Two challenges of providing palliative care in an Ebola context are clear from this literature. First, limited understanding of when Ebola patients are nearing death makes knowing which patients are beyond recovery and dying. Secondly, in some cultural contexts and certainly in the three most affected West African countries during the last outbreak, the administration of opioids and other pain relief to dying patients was controversial and required careful perceptions management. In an environment of high distrust, morphine being given before a patient’s death risks being interpreted and reported by surviving patients (and even healthcare staff) as the cause of death. This could cause serious harm to the reputation of ETCs and its staff.

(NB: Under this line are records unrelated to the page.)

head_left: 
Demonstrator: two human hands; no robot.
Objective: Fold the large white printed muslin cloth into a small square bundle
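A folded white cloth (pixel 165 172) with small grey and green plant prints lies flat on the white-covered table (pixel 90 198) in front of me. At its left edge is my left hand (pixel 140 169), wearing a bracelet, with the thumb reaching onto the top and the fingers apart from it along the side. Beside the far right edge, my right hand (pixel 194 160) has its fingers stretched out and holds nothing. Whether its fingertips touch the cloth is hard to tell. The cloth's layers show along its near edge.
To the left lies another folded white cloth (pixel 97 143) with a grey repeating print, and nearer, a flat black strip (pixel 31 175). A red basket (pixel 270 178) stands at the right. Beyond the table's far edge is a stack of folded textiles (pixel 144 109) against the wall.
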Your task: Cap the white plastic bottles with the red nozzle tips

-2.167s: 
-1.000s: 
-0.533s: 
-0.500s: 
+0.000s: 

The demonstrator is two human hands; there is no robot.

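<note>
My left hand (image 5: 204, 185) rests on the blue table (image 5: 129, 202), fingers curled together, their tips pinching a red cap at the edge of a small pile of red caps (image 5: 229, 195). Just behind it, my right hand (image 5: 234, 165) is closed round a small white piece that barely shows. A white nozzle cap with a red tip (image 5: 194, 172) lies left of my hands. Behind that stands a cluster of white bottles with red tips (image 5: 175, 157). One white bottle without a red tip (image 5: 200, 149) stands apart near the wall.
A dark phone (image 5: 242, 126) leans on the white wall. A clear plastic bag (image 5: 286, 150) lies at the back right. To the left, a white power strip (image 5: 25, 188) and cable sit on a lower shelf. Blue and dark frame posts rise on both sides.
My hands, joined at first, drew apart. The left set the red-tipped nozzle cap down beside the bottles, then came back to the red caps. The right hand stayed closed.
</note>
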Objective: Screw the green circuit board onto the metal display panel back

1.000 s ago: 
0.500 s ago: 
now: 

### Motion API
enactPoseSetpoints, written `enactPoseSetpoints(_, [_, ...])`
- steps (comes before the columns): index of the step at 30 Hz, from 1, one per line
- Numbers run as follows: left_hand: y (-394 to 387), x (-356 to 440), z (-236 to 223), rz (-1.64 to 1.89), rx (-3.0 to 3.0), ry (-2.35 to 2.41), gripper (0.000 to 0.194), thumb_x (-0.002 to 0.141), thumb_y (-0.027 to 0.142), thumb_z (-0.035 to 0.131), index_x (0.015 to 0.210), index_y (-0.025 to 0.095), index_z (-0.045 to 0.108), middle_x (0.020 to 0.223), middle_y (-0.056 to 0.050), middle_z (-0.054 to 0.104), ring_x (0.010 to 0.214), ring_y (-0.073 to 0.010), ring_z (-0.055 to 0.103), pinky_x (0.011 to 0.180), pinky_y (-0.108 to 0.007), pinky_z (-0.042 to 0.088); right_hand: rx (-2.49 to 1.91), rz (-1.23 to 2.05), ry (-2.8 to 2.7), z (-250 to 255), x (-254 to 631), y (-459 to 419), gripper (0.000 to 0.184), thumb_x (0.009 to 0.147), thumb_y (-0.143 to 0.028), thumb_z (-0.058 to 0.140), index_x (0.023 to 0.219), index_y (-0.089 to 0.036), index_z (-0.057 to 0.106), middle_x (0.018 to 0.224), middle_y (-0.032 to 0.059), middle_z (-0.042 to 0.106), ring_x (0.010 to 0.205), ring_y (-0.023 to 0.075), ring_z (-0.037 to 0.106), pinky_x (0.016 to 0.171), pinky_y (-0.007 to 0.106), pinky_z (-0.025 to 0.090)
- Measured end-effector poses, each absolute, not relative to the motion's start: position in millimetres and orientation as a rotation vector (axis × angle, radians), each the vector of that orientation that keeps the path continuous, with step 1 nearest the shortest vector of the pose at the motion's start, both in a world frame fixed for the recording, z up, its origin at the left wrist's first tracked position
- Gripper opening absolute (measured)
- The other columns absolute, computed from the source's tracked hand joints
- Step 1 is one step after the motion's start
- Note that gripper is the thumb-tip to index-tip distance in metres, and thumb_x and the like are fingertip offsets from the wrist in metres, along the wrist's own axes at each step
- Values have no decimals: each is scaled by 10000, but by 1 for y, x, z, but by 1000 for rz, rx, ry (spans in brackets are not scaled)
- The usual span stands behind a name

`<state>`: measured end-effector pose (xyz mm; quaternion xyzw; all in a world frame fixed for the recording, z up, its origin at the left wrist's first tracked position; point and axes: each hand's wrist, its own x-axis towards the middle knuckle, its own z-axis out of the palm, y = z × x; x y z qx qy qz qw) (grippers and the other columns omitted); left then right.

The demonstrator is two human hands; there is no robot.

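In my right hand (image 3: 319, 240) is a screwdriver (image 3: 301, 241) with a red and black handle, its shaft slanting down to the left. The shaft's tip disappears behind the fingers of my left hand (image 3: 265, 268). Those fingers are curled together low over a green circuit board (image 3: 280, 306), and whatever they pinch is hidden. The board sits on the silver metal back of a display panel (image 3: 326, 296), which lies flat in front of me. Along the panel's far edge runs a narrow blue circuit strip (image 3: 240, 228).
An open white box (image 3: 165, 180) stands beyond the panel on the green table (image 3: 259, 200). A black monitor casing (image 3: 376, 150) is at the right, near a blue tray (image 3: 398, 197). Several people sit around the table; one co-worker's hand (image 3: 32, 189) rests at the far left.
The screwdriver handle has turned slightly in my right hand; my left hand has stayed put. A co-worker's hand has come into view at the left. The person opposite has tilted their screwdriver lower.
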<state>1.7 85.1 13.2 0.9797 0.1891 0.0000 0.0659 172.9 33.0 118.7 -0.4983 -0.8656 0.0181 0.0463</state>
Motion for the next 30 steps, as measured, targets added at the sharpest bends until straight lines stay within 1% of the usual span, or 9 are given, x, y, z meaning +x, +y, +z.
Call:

West Africa, DRC, and Beyond
I applaud the recommendations of WHO for the implementation of strategies for prevention and control of the epidemic, which include case management among others. Updated WHO guidelines for the management of EVD patients following the epidemic in West Africa point out that health personnel have an obligation to provide symptomatic relief and palliative care when necessary, and that terminally ill patients require end-of-life care provided by trained personnel, including psychosocial support for the patient and family.

I hope that inclusion of and access to essential palliative care medical kits will be facilitated, along with basic training and sensitization in palliative care for all health personnel working in the response. This will improve decision making and contribute to improvement of the processes of communication between health personnel, patients, family and community.

The recent opening of an ETC in Likati and the possible opening of a new centre in Muma, DRC should be used to assess the quality of care and the correct use of medicines necessary for pain control and patient well-being.

Equally, with the aim of guaranteeing the highest level and quality of care, priority should be given to promoting research on palliative care that allows us to offer conclusions about the effectiveness of palliative care in humanitarian crisis contexts, taking into account the complexity of providing services in such contexts.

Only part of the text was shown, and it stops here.